* [What you are asked to do]:
Each entry needs to be repeated exactly, with nothing added or removed.

* [Given records]:
○ ○ ○
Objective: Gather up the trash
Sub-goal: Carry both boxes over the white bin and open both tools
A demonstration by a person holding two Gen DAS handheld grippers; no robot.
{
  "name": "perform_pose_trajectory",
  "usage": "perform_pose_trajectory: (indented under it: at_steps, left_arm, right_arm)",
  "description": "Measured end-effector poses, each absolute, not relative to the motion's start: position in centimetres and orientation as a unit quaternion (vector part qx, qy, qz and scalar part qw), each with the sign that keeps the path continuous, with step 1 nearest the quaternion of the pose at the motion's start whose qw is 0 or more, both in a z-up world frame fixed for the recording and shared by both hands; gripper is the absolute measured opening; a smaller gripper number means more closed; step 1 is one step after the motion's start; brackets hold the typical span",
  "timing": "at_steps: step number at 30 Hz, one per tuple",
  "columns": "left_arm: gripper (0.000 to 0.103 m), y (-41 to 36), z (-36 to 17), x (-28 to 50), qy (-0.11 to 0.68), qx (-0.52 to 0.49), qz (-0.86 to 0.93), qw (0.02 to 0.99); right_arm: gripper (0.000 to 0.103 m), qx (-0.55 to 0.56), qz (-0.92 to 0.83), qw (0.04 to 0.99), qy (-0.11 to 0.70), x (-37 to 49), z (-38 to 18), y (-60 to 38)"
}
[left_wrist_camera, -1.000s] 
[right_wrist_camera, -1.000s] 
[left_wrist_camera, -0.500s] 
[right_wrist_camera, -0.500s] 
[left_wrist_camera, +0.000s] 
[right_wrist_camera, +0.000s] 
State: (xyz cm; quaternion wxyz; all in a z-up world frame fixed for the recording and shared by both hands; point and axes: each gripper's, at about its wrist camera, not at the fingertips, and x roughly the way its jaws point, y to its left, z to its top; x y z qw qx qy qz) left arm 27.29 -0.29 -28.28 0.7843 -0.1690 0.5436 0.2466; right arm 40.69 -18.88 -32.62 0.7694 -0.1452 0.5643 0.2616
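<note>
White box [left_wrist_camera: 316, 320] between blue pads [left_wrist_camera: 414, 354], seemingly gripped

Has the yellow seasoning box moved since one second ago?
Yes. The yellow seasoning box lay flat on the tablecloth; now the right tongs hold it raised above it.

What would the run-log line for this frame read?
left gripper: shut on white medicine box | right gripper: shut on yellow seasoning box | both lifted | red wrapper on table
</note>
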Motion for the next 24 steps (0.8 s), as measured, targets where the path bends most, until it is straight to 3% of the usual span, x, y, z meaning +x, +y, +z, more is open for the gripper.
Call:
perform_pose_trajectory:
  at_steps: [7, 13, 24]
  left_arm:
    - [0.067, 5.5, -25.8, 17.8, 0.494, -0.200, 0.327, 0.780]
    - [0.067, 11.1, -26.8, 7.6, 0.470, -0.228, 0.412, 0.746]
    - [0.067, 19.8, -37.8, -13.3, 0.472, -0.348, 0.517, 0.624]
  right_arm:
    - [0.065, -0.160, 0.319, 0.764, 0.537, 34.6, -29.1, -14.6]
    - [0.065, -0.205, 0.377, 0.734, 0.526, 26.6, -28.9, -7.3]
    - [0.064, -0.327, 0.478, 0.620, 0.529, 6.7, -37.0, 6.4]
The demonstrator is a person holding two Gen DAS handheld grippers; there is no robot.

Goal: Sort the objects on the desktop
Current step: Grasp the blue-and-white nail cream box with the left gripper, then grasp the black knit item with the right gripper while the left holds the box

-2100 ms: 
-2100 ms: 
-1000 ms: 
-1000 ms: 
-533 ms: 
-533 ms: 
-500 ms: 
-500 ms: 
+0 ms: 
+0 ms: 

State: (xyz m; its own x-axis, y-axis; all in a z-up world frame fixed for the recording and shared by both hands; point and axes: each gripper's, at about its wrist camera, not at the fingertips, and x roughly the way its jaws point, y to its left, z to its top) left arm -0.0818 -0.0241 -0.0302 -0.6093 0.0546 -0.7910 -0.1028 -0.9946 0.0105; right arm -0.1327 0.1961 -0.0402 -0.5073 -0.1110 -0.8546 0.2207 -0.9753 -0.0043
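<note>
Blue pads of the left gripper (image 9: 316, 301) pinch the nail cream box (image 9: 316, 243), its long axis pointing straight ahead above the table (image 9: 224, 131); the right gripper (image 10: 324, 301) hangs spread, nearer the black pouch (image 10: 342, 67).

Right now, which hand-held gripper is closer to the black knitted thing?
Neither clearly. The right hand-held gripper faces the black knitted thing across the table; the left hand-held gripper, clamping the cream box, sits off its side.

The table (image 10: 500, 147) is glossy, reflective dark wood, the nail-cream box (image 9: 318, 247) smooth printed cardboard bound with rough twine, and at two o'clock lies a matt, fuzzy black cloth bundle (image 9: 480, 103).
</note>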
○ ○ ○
* [Solution below]:
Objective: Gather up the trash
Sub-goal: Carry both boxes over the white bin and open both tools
A demonstration by a person holding two Gen DAS handheld grippers; no robot.
{
  "name": "perform_pose_trajectory",
  "usage": "perform_pose_trajectory: (indented under it: at_steps, left_arm, right_arm)",
  "description": "Measured end-effector poses, each absolute, not relative to the motion's start: position in centimetres and orientation as a unit quaternion (vector part qx, qy, qz and scalar part qw), each with the sign that keeps the path continuous, with step 1 nearest the quaternion of the pose at the motion's start whose qw is 0 or more, both in a z-up world frame fixed for the recording and shared by both hands; gripper is the absolute measured opening; a smaller gripper number means more closed; step 1 is one step after the motion's start; brackets hold the typical span",
  "timing": "at_steps: step number at 30 Hz, one per tuple",
  "columns": "left_arm: gripper (0.000 to 0.103 m), y (-41 to 36), z (-36 to 17), x (-28 to 50), qy (-0.11 to 0.68), qx (-0.52 to 0.49), qz (-0.86 to 0.93), qw (0.02 to 0.99); right_arm: gripper (0.000 to 0.103 m), qx (-0.55 to 0.56), qz (-0.92 to 0.83), qw (0.04 to 0.99), qy (-0.11 to 0.70), x (-37 to 49), z (-38 to 18), y (-60 to 38)"
}
[left_wrist_camera, -1.000s] 
[right_wrist_camera, -1.000s] 
[left_wrist_camera, -0.500s] 
[right_wrist_camera, -0.500s] 
[left_wrist_camera, +0.000s] 
[right_wrist_camera, +0.000s] 
State: (xyz cm; quaternion wxyz; all in a z-up world frame fixed for the recording and shared by both hands; point and axes: each gripper's, at about its wrist camera, not at the fingertips, and x roughly the way its jaws point, y to its left, z to its top; x y z qw qx qy qz) left arm 27.29 -0.29 -28.28 0.7843 -0.1690 0.5436 0.2466; right arm 40.69 -18.88 -32.62 0.7694 -0.1452 0.5643 0.2616
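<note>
White box [left_wrist_camera: 316, 320] between blue pads [left_wrist_camera: 414, 354], seemingly gripped

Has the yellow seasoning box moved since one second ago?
Yes. The yellow seasoning box lay flat on the tablecloth; now the right tongs hold it raised above it.

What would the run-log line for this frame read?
left gripper: shut on white medicine box | right gripper: shut on yellow seasoning box | both lifted | red wrapper on table
</note>
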Motion for the next 24 steps (0.8 s), as measured, targets where the path bends most, until it is straight to 3% of the usual span, x, y, z meaning +x, +y, +z, more is open for the gripper.
Call:
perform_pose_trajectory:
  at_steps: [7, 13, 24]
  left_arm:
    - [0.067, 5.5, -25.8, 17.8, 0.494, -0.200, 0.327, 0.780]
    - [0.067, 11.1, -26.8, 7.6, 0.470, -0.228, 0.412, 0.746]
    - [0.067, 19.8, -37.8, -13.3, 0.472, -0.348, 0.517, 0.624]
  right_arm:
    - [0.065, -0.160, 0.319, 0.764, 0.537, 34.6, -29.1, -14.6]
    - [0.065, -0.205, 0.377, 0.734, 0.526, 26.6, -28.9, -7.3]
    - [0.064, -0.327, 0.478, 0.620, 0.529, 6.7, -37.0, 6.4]
The demonstrator is a person holding two Gen DAS handheld grippers; there is no robot.

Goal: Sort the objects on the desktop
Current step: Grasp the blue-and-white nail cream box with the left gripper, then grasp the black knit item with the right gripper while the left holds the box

-2100 ms: 
-2100 ms: 
-1000 ms: 
-1000 ms: 
-533 ms: 
-533 ms: 
-500 ms: 
-500 ms: 
+0 ms: 
+0 ms: 

State: (xyz m; its own x-axis, y-axis; all in a z-up world frame fixed for the recording and shared by both hands; point and axes: each gripper's, at about its wrist camera, not at the fingertips, and x roughly the way its jaws point, y to its left, z to its top) left arm -0.0818 -0.0241 -0.0302 -0.6093 0.0546 -0.7910 -0.1028 -0.9946 0.0105; right arm -0.1327 0.1961 -0.0402 -0.5073 -0.1110 -0.8546 0.2207 -0.9753 -0.0043
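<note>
Blue pads of the left gripper (image 9: 316, 301) pinch the nail cream box (image 9: 316, 243), its long axis pointing straight ahead above the table (image 9: 224, 131); the right gripper (image 10: 324, 301) hangs spread, nearer the black pouch (image 10: 342, 67).

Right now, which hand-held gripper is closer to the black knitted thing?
Neither clearly. The right hand-held gripper faces the black knitted thing across the table; the left hand-held gripper, clamping the cream box, sits off its side.

The table (image 10: 500, 147) is glossy, reflective dark wood, the nail-cream box (image 9: 318, 247) smooth printed cardboard bound with rough twine, and at two o'clock lies a matt, fuzzy black cloth bundle (image 9: 480, 103).
</note>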

Nothing more is needed for this answer.